- _The task_
In the records below, find the line that contains "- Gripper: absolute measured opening" and the line that contains "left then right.". Set down exactly those lines and every line between them, and nothing more.

*****

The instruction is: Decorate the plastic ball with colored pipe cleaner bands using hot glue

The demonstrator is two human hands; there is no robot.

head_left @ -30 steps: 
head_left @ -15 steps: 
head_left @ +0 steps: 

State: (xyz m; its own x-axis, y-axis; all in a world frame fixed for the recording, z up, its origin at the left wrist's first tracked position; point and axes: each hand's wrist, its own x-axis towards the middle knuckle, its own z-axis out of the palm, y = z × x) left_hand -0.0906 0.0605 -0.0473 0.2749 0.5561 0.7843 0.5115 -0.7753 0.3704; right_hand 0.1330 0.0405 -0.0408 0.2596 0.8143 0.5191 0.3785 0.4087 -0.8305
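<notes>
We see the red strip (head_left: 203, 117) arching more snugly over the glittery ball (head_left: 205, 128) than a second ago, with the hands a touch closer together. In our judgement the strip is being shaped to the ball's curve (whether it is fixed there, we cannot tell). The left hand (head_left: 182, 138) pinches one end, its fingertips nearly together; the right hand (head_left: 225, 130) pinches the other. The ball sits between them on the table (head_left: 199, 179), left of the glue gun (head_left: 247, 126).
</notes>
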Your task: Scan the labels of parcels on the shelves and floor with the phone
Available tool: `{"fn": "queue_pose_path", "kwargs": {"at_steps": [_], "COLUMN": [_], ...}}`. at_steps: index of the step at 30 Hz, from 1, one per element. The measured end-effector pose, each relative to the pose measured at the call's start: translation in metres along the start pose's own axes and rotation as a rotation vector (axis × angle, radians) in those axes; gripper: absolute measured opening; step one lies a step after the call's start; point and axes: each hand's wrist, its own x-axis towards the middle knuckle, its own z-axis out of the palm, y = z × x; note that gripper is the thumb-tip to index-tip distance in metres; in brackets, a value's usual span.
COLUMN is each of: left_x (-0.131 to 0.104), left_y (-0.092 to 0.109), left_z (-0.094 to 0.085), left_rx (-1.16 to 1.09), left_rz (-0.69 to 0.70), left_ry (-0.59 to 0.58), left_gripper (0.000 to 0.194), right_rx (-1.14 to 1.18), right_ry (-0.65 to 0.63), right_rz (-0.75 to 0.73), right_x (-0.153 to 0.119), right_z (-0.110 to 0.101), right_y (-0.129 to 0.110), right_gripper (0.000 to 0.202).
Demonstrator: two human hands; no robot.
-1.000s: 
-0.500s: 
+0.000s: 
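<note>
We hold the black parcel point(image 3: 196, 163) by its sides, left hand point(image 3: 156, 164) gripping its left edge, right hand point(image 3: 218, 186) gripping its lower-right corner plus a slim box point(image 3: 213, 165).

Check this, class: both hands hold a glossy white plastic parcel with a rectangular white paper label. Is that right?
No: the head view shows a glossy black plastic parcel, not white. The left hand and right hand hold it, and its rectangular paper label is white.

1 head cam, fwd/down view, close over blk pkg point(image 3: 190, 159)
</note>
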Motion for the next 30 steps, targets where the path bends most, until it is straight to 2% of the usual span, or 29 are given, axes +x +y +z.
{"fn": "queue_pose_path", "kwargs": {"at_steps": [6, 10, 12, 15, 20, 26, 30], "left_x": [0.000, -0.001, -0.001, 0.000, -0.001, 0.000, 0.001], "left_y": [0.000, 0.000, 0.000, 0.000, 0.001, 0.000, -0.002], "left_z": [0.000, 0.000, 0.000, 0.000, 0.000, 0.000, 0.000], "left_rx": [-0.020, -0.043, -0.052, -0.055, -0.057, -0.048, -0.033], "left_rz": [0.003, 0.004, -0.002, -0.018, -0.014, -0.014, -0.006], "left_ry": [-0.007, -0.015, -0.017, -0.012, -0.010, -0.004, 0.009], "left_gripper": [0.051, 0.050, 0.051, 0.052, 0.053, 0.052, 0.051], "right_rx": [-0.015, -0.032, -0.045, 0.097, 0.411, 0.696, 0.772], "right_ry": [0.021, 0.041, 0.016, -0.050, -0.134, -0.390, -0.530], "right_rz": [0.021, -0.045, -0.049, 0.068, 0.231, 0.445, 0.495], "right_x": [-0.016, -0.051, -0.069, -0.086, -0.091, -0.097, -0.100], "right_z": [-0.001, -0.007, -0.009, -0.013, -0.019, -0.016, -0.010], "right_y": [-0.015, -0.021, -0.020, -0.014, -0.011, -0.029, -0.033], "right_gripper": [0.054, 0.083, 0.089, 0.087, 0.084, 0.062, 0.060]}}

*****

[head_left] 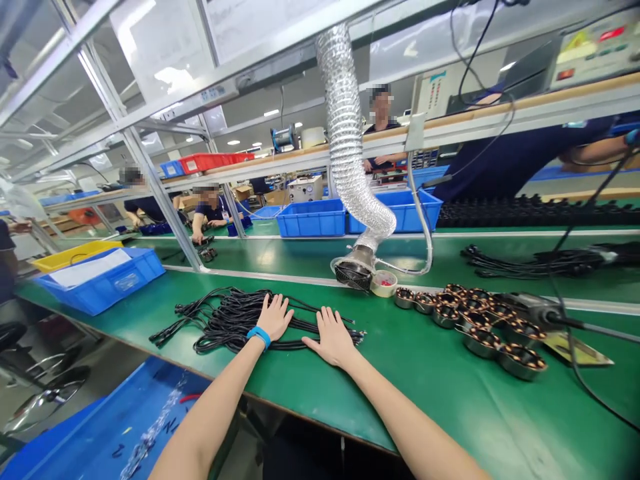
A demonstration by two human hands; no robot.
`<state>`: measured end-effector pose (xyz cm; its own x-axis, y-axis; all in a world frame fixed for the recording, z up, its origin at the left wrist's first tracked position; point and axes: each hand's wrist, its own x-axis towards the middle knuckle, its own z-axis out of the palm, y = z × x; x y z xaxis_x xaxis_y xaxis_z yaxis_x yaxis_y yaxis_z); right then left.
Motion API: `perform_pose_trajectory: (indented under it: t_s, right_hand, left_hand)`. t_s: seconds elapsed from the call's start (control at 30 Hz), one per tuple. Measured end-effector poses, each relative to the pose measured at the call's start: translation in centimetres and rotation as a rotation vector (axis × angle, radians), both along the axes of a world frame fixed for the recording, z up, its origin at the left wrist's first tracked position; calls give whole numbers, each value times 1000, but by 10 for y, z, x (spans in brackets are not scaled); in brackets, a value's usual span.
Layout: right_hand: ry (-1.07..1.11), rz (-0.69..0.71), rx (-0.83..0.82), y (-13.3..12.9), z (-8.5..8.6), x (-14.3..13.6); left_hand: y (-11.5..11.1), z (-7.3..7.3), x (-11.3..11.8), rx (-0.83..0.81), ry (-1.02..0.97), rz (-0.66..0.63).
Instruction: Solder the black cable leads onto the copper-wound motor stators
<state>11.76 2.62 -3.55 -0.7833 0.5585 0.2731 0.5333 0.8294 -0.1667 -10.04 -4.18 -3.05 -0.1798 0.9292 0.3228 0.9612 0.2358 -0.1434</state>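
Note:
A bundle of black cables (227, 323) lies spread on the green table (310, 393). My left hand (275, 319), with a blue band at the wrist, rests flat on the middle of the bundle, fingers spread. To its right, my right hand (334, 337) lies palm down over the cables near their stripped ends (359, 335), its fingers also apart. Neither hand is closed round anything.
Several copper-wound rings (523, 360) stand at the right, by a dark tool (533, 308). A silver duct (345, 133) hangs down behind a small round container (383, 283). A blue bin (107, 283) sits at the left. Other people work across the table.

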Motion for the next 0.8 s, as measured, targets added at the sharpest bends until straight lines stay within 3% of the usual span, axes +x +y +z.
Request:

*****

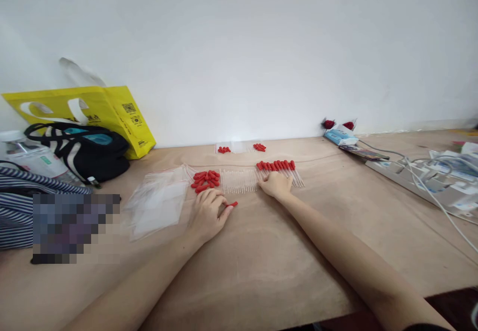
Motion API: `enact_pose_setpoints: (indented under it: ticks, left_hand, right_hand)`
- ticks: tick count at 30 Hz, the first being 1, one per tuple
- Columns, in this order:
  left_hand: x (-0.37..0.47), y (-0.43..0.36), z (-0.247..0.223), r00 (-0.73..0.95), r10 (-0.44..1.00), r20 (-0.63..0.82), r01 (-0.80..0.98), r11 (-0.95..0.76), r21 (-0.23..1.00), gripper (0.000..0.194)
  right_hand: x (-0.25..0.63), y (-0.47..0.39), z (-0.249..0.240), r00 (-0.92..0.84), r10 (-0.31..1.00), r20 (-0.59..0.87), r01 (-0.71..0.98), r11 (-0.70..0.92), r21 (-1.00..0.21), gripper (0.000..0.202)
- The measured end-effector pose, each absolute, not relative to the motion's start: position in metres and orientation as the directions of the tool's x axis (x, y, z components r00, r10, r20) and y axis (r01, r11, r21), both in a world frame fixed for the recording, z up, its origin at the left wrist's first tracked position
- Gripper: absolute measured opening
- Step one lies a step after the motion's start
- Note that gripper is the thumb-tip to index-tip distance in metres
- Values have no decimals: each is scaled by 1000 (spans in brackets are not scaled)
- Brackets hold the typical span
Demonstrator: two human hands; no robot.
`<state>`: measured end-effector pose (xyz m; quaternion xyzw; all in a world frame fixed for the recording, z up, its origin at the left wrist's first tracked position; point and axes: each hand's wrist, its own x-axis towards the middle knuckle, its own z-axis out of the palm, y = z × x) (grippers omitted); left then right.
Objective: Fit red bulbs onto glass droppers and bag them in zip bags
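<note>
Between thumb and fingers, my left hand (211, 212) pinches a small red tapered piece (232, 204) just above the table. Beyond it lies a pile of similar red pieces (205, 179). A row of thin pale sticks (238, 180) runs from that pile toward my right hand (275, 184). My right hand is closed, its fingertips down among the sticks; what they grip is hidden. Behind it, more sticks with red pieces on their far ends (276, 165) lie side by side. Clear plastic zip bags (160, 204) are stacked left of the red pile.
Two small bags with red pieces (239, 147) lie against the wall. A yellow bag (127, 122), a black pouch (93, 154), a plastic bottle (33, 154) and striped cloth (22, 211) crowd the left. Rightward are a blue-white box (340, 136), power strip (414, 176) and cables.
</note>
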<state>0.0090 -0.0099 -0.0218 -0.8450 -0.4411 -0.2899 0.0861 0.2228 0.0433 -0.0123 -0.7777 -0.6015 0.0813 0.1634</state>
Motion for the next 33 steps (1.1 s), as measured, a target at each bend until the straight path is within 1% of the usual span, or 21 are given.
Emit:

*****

- _Output for this exercise_
- Gripper: absolute measured opening
- Step one lies a step after the motion's start
- Note that gripper is the thumb-tip to index-tip distance in metres
- Values have no decimals: each is scaled by 1000 (spans in brackets are not scaled)
- Brackets hold the typical span
Demonstrator: two human hands; no robot.
`<state>`: measured end-effector pose (xyz m; quaternion xyzw; all in a world frame fixed for the recording, z up, its origin at the left wrist's first tracked position; point and axes: each hand's wrist, its own x-axis towards the middle knuckle, its own z-axis out of the palm, y = z × x) (grippers omitted); left then right.

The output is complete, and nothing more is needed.